● Task: Count how many lines in the following data hold the word "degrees". Your answer is the number and nothing else.

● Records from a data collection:
• • • • • • •

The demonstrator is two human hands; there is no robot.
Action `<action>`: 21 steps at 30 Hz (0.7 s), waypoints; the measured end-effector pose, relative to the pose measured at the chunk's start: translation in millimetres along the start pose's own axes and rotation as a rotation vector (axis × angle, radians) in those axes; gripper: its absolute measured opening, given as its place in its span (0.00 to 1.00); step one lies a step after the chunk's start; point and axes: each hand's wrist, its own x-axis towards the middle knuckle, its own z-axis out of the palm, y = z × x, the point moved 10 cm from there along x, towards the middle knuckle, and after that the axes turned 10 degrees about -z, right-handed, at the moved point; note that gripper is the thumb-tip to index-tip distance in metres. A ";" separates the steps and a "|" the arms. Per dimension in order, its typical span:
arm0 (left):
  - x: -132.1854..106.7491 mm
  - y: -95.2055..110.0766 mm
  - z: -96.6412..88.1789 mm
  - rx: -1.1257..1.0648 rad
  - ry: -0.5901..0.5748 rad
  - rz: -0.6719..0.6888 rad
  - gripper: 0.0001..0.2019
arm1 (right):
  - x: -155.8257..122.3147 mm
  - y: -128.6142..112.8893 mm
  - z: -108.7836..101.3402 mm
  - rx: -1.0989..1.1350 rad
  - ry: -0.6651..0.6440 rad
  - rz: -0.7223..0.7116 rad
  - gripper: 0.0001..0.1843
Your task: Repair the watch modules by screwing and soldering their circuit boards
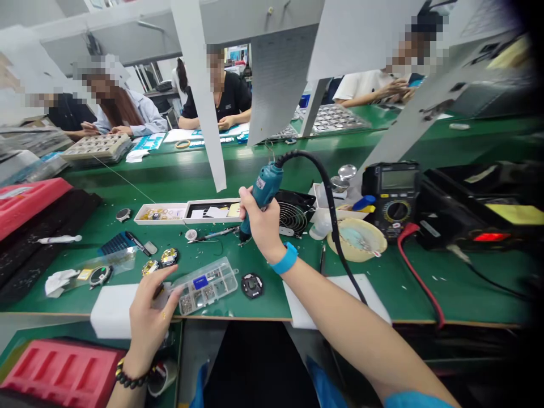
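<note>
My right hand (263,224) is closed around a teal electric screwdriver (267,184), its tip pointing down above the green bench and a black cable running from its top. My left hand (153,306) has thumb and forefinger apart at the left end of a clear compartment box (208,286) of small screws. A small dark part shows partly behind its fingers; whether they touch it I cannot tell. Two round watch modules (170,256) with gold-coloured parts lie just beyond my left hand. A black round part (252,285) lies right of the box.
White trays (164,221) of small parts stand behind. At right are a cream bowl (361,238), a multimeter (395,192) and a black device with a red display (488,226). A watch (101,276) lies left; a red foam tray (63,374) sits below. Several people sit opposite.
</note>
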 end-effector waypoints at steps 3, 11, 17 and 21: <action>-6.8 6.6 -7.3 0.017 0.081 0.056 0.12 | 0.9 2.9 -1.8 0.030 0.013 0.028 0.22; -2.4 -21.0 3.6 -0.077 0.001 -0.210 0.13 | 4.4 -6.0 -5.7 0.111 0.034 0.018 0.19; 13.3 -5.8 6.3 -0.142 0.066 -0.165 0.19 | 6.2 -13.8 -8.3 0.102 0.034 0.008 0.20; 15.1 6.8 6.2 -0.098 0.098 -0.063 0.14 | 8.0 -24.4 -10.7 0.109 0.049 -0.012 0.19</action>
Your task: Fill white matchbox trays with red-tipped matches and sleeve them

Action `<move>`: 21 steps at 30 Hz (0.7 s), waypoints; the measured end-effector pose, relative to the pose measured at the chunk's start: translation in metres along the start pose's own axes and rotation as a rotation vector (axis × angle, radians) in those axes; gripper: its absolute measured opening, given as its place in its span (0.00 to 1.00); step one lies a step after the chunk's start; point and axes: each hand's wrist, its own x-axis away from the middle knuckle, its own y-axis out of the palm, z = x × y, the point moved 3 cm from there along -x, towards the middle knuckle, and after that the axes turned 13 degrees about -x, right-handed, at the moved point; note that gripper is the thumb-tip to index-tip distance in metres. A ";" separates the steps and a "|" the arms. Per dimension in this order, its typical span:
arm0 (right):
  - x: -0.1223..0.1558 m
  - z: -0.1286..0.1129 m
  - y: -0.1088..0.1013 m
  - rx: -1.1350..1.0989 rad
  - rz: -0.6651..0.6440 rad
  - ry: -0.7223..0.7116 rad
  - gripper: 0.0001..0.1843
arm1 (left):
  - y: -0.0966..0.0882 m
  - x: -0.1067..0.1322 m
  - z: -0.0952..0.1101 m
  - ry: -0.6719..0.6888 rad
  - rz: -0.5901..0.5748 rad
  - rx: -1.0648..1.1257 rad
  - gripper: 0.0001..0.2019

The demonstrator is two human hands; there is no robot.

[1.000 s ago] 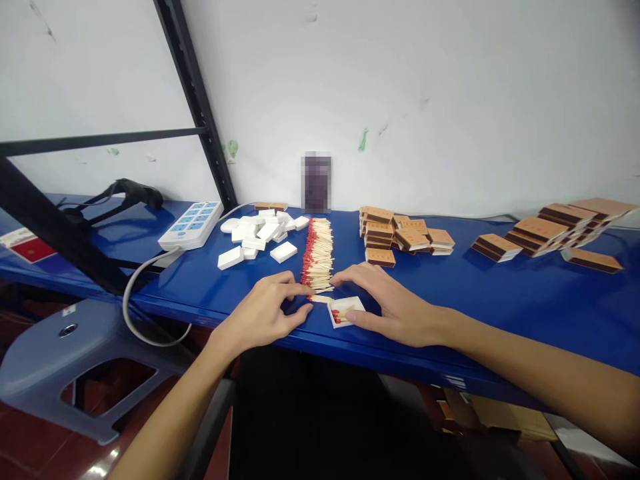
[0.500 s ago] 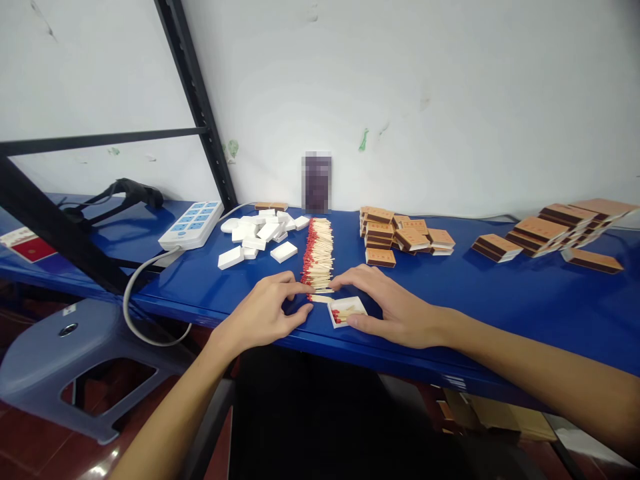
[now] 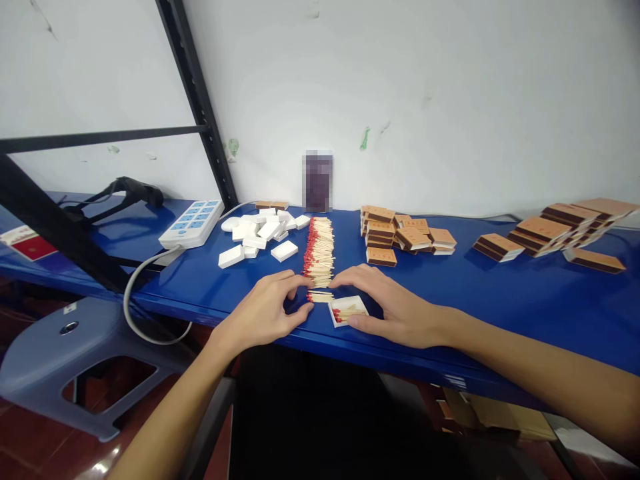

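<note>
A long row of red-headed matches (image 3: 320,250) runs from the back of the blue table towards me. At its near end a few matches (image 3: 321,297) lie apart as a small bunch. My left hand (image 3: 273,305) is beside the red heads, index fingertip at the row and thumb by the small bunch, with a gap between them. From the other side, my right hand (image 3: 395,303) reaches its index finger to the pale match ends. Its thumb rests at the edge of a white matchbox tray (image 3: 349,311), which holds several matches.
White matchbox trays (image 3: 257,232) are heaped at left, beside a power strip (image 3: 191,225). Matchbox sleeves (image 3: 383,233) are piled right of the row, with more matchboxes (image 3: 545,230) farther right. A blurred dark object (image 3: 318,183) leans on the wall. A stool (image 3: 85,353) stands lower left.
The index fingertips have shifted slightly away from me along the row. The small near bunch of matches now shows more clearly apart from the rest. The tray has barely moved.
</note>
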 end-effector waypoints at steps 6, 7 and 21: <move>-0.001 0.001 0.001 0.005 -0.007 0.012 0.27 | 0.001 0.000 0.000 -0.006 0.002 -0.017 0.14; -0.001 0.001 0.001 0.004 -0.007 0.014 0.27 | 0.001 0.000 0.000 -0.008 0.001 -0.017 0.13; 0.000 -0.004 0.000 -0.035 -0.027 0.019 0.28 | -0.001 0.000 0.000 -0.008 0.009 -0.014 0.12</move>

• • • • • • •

● Result of this task: 2